Terminons enfin par soulever quelques points assez déroutants dans l’interview du président de la République. Ce dernier, à son habitude, semble naviguer à vue, perdant, peut-être, au fil de ses propos l’objectif de sa propre loi. S’il a pu marteler au début de l’interview que l’« aide à mourir » sera encadrée de manière stricte, l’on peut voir au fil de ses propos des inflexions inquiétantes, l’exception laissant place à la règle, la liberté encadrée laissant place au droit d’exiger. Rappelons-nous que cette loi n’interdit pas, selon Emmanuel Macron, « de disposer de sa vie » et que l’euthanasie des personnes âgées et non malades est une vision « ambitieuse » même s’il ne la partage pas « philosophiquement » (pour l’heure ?).

Une loi qui permet selon le président « de choisir le moindre mal quand la mort est déjà là », ce dernier semblant oublier que la mort est instantanée et qu’avant la mort il n’y a pas de mort mais seulement une personne vivante, digne d’intérêt et en souffrance. Un texte de loi qui « place la dignité humaine au cœur de son projet » alors même que le président a pu affirmer quelques lignes plus haut que la dignité possède « mille interprétations sur ce que cela peut recouvrir ». Un texte en somme flou, volontairement flou qui cherche à dissimuler ce qu’il énonce.

Les obscurités de la parole présidentielle passent ainsi et surtout par les mots qu’il emploi. La volonté du président de faire passer l’euthanasie pour un acte de soin met mal à l’aise. Parler de « prescription » de « l’aide à mourir » comme parler de la prescription d’un remède interroge. Parler de « loi de fraternité » en la liant à l’autonomie de l’individu et à la solidarité de la nation laisse le lecteur initié dans l’embarras. Si la fraternité suppose l’existence d’un « lien de solidarité » (Larousse), celle-ci ne peut pas se trouver dans l’autonomie de l’individu qui est à proprement parler personnelle et donc sans lien (autonomie venant d’auto/nomos, étant la capacité à déterminer et suivre sa propre loi). La fraternité évoquée par le président ne peut donc que découler de « la solidarité de la nation » et qu’est-ce que la solidarité de la nation si ce n’est la solidarité nationale, donc la sécurité sociale ? Ce que le président confirmera en affirmant que « l’aide à mourir » sera prise en charge par l’assurance maladie « du diagnostic à la mort » donnant un arrière-goût comptable à cette prétendue fraternité.

En somme l’ébauche de ce projet de loi, présentée par le président de la République ce 11 mars 2024, inquiète plus qu’elle ne convainc. Transparaît entre ces lignes la volonté de contenter tout le monde et donc au final de ne contenter personne. Les professionnels de santé sont déjà vent debout pour affirmer la prééminence des soins palliatifs et la volonté de ne pas pratiquer l’euthanasie au nom du principe hippocratique du primum non nocere (d’abord ne pas nuire). Professionnels de santé oubliés par ailleurs dans leur capacité à consentir, la présentation du président ne précisant nullement l’existence d’un quelconque droit de refus de leur part (aucune clause de conscience n’est en effet abordée dans l’interview présidentielle alors qu’elle reste un pilier du droit médical français).

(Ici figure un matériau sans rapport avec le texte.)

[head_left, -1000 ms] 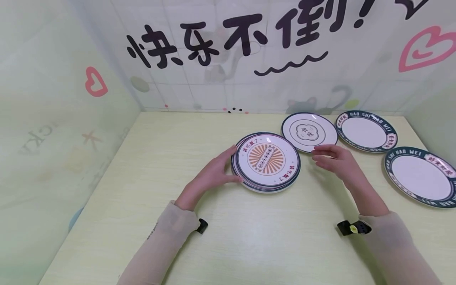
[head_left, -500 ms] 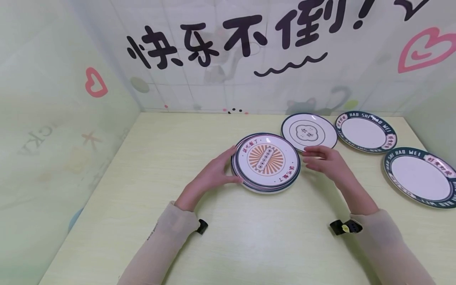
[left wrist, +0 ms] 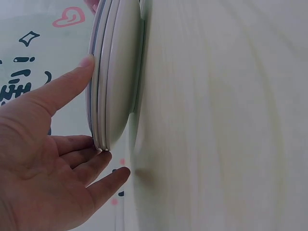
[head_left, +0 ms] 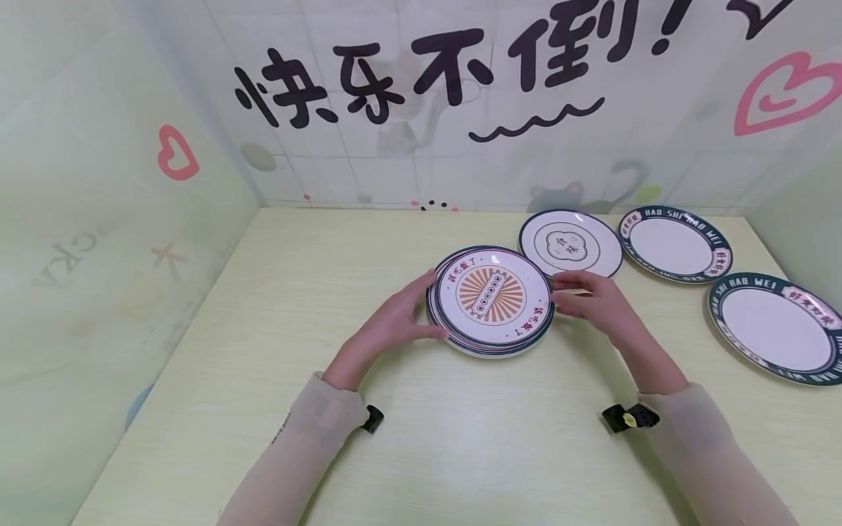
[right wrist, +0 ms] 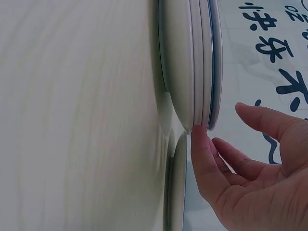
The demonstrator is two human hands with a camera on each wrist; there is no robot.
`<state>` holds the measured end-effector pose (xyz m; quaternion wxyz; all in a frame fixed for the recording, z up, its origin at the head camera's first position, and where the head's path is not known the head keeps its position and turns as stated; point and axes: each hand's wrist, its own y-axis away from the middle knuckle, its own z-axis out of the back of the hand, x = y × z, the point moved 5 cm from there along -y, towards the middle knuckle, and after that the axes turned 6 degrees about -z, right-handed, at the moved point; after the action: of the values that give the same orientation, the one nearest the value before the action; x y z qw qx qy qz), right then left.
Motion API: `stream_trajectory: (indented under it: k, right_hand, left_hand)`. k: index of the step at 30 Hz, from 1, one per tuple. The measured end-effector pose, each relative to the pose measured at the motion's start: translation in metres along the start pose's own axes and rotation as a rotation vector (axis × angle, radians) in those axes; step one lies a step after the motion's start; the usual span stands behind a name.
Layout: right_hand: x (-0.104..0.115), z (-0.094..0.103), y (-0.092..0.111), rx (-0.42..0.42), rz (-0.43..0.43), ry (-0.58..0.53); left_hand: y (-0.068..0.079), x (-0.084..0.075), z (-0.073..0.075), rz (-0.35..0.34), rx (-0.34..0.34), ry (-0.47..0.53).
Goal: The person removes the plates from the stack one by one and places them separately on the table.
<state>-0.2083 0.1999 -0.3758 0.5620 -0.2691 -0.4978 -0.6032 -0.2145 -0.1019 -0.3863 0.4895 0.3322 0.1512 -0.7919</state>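
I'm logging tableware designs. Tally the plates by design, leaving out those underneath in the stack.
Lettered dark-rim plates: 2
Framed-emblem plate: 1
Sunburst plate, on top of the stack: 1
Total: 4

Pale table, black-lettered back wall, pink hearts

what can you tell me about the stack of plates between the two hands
The stack of plates looks glossy, perhaps ceramic. The top plate's face is white with a dark rim line, an orange sunburst behind a slanted banner, and red characters near the edge. Several rims show below, slightly offset. It sits flat on the table. The left hand touches its left edge; the right hand has fingers at its right edge.
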Motion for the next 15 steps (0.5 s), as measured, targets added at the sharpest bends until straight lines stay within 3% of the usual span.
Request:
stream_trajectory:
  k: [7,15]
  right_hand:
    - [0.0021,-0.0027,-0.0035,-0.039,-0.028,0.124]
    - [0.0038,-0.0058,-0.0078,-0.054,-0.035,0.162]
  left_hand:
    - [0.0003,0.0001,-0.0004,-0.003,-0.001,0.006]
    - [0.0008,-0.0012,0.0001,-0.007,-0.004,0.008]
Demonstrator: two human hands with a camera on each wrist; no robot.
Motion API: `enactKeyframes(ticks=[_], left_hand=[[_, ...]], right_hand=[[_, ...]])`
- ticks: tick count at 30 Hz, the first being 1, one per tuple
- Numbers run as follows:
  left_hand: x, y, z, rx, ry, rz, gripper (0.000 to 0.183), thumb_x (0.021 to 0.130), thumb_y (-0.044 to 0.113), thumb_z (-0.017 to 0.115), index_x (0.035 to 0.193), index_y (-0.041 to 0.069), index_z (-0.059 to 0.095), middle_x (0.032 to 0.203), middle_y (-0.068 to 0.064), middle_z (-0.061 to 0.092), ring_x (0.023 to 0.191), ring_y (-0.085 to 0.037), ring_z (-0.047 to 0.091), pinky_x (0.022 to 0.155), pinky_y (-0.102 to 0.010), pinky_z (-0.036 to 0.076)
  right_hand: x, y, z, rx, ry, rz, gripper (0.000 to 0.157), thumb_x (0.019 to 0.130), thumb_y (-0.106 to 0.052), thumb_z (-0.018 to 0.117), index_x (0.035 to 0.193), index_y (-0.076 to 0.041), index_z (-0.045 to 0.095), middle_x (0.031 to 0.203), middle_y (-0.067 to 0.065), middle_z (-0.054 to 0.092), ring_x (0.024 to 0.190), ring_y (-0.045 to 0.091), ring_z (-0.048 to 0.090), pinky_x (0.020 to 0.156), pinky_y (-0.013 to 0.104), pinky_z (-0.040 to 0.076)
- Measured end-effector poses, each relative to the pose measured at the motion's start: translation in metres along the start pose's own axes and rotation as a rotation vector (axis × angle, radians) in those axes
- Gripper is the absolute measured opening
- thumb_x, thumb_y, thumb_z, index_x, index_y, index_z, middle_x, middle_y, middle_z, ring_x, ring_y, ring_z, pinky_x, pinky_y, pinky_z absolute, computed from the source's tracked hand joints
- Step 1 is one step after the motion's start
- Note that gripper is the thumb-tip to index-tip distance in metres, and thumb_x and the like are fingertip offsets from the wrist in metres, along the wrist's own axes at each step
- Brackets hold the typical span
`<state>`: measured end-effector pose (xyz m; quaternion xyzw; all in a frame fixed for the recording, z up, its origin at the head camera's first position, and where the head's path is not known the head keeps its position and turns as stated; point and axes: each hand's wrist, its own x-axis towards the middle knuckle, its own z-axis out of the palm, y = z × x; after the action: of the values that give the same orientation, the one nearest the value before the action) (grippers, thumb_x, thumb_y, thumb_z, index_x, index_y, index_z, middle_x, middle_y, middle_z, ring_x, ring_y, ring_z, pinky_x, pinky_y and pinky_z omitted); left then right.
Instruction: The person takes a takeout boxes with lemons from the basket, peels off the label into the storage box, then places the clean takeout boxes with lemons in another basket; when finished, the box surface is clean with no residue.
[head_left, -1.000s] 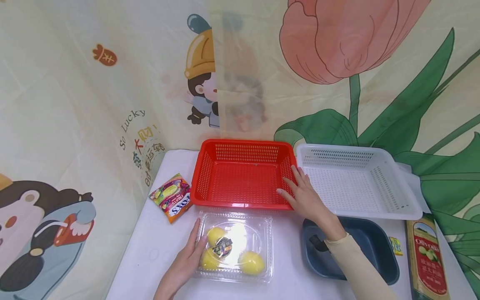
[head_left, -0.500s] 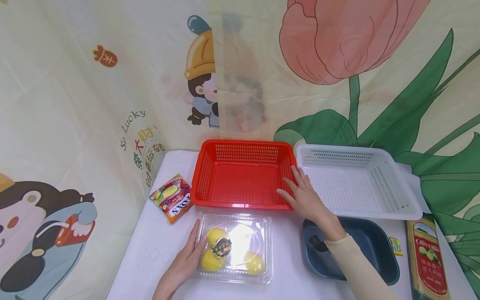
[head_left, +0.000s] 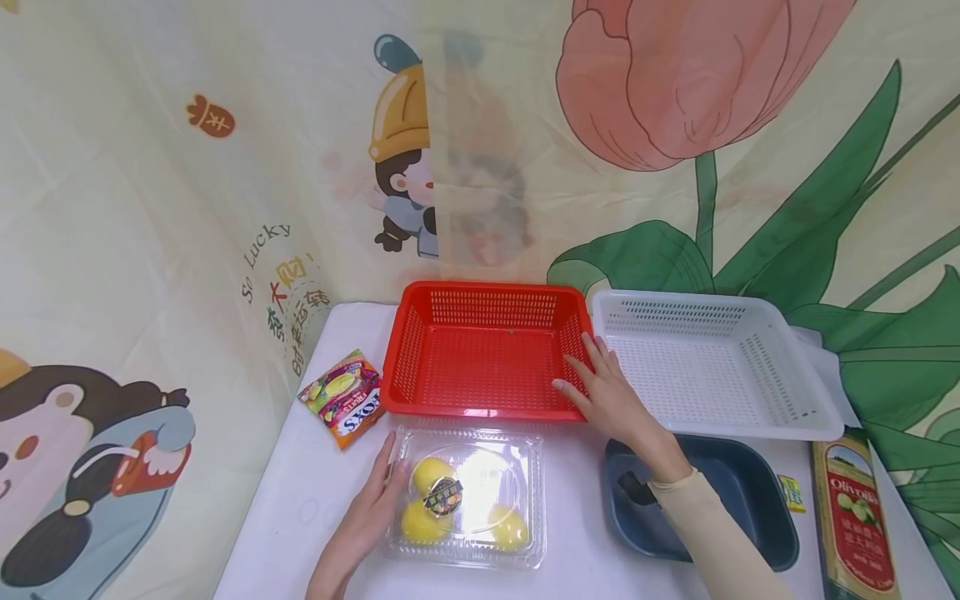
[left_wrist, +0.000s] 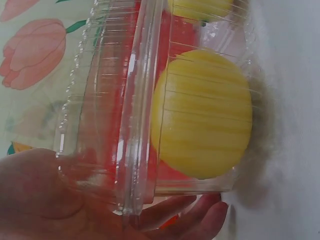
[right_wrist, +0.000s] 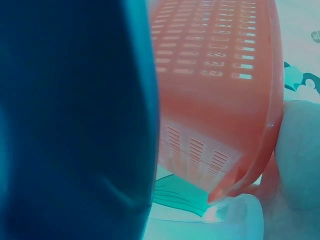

Les associatifs, eux, s’insurgent contre un texte ne leur garantissant pas un droit absolu à mourir. Et entre les deux, une proposition de loi qui esquisse « l’aide à mourir » comme eldorado de la fin de vie au détriment des soins d’accompagnement qui, soyons-en certain, ne seront abondés que des miettes d’argent public restant encore aux caisses de l’État. Un projet de loi qui, au bout du compte, résume la dignité de l’homme à sa capacité à mourir vite, miroir d’une vision élitiste pour qui il existe encore « des gens qui ne sont rien ».